### WHAT YOU ARE ASKED TO DO
Every line below that has the string "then" needs to be copied.

### DATA
*** Begin section ***

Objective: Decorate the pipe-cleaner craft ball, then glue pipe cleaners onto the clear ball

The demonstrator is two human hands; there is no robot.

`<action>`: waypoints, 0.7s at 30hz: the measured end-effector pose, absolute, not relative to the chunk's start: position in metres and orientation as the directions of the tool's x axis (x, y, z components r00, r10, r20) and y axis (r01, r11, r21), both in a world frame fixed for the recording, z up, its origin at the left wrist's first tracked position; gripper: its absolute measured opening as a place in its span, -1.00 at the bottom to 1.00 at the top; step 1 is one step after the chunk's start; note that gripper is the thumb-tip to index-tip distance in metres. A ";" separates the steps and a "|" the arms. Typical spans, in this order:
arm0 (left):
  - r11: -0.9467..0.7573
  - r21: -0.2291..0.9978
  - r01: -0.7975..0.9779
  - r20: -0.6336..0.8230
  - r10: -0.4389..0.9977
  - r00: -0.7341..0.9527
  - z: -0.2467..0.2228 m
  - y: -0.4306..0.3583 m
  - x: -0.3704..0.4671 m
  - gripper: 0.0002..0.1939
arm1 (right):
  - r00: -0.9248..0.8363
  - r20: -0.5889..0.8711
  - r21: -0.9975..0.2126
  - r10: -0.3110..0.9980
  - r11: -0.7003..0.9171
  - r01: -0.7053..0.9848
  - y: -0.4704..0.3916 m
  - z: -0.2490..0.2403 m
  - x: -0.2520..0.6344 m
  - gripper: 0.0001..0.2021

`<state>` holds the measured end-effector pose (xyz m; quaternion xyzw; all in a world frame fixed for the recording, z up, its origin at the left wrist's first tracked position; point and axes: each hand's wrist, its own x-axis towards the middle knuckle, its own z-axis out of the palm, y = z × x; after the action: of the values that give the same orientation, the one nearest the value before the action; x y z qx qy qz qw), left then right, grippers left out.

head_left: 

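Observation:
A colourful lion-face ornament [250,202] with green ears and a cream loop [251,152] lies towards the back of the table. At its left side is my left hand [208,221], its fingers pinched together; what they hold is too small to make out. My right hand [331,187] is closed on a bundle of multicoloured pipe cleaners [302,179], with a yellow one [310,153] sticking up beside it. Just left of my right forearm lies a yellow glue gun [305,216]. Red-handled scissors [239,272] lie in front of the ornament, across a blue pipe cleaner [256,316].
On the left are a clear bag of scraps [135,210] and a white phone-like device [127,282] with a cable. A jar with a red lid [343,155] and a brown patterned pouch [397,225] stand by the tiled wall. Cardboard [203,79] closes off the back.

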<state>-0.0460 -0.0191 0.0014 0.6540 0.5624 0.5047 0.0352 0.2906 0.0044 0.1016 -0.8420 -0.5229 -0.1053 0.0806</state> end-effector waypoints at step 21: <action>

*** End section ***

### REPLY
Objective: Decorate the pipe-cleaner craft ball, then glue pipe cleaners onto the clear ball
`<state>` holds the measured end-effector pose (xyz m; quaternion xyzw; all in a world frame fixed for the recording, z up, its origin at the left wrist's first tracked position; point and axes: each hand's wrist, its own x-axis towards the middle knuckle, its own z-axis out of the palm, y = z × x; after the action: of the values that give the same orientation, the one nearest the value before the action; x y z qx qy qz qw), left then right, grippers left out.

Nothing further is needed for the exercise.